How many JAMA-type data points are needed? When do we reach the tipping point and get moved to action? We can debate the relative merits of treatment options, from 12-Step or SMART recovery groups to cognitive-behavioral therapies. Similarly, we can compare our three good choices for stabilizing OUD patients. Yet, why would treatment be offered without one of these effective medications?

The behavioral healthcare field should collectively own this failure of OUD patients. Our goal should be an embrace of science. We can tackle public perceptions only when this is firmly established. Executives throughout our industry should refuse to be intimidated by questions of their medical expertise. We will not overcome stigma one subspecialty at a time, nor by expertise alone.

Let us not focus on externals we cannot control. The conundrum is how a field scarred by stigma learns to function. One way is to hunker down in survival mode and cling to past strategies. As the JAMA article states clearly, the nature and the quality of care varies from one facility to the next. This inconsistent care is best explained by history and tradition, not by scientific evidence.
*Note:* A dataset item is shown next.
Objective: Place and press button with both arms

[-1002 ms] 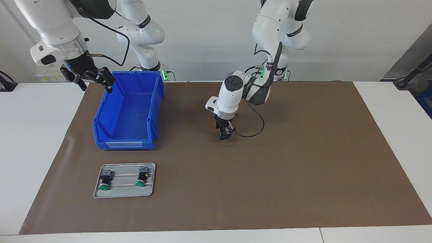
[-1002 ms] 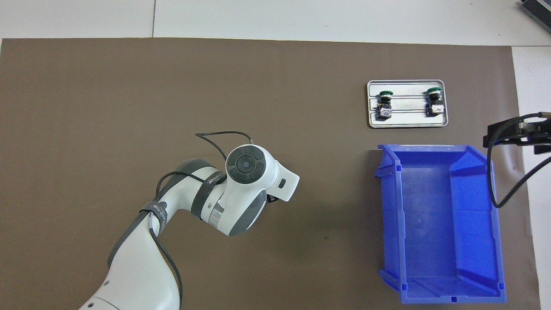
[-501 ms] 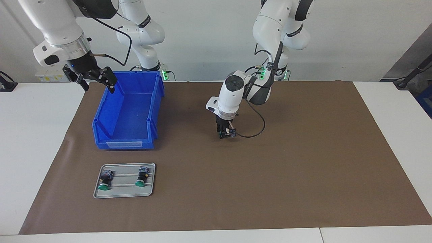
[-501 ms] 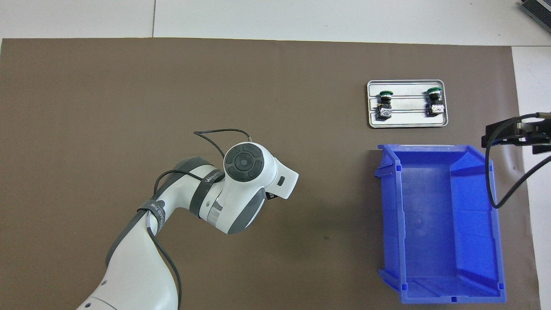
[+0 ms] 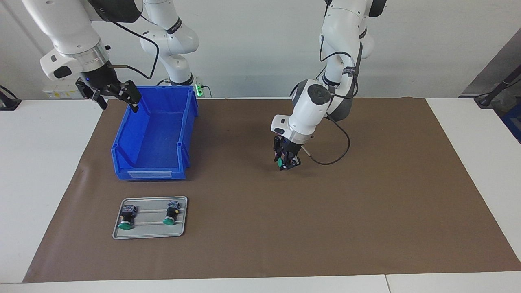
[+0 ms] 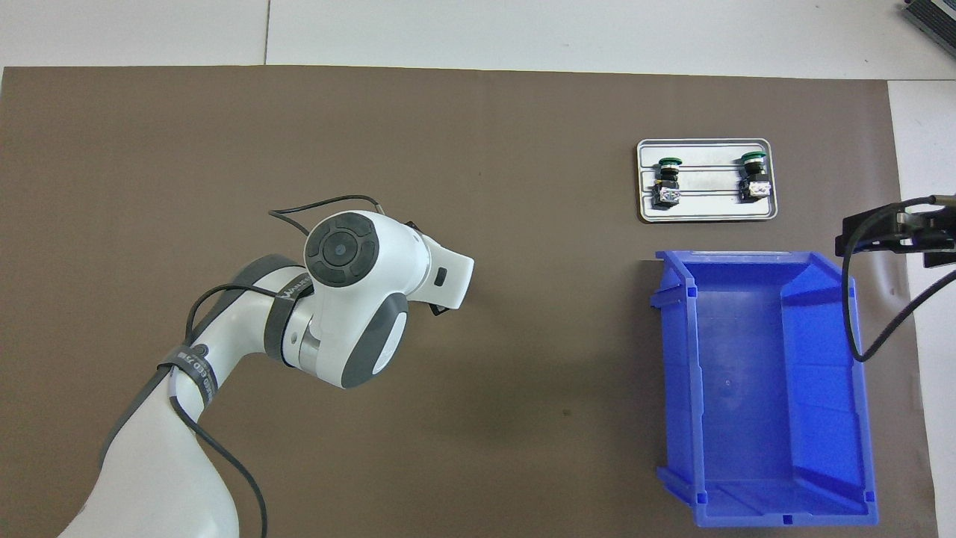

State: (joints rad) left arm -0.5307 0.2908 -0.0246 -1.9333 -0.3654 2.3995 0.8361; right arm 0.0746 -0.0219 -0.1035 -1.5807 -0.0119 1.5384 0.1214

There are surely many reasons 60% of residential facilities offer no effective medications. Political, financial, and administrative rationales abound. Yet, those details are a distraction for now. We should also not get diverted into searching for better medicines. Better is always welcome, but good is being neglected today. Let us not curtail our outrage, nor tinker around the edges of the real problem.

Our outrage should provoke a commitment to fundamental change. We can start by ensuring people with OUDs get the right medications, but this should be an entry point. I have argued previously for clinical consolidation of the behavioral healthcare field. This consolidation can remove the scars of stigma by strengthening all specialties in our field and following the scientific evidence where it leads.

Imagine if an external authority refused to make the best medications available for patients. Managed care has certainly provoked outrage for actions of this sort. How, then, should we respond to decisions by colleagues, whatever their basis, to make critical medications unavailable? This is not a time for blame, but rather an opportunity to unite around a common commitment to science over tradition.

The final step in a new direction is alignment with the medical community. The historical separation between medical care and behavioral healthcare will not continue. This historical artifact is being erased daily with acquisitions by large medical corporations. Yet medical-behavioral collaboration is well justified on clinical grounds as well. Many factors are driving us to the primary care setting:

The primacy of behavior change in health status leads us to primary care as the setting for our services. These are the frontlines for the emergence of depression and other behavioral disorders. This is where people present somatic issues that originate in psychic stress. This is where health behaviors go largely unchecked as the catalyst for chronic (and hugely expensive) medical conditions.

The treatment of addiction in the shadows of the medical establishment will end one day, but the nature of that ending is uncertain. If we hope to move the detection and treatment of addiction upstream, then behavioral healthcare specialists must move into the primary care setting. If we hope to impact addiction before it is comparable to late stage cancer, primary care must be reorganized.

Physicians are familiar with how medications can become caught in political struggles. They remember the early years of treating HIV/AIDS. We now have effective medications for opioid addiction that are not getting to people in need. Interdisciplinary collaboration is never simple, but mutual support can be found with physicians of every specialty in overcoming obstacles to providing the best care.

Those obstacles can be found inside and outside professional ranks. A commitment to treatment and recovery must be the unifying force. Our principles can sustain us for the long haul. Yet the immediate impetus for change comes from emotion. A flash of idealism now and then is great, but we will need a good dose of outrage to get moving and gain traction. Let us be moved by the 60%.

Ed Jones, PhD, is senior vice president for the Institute for Health and Productivity Management.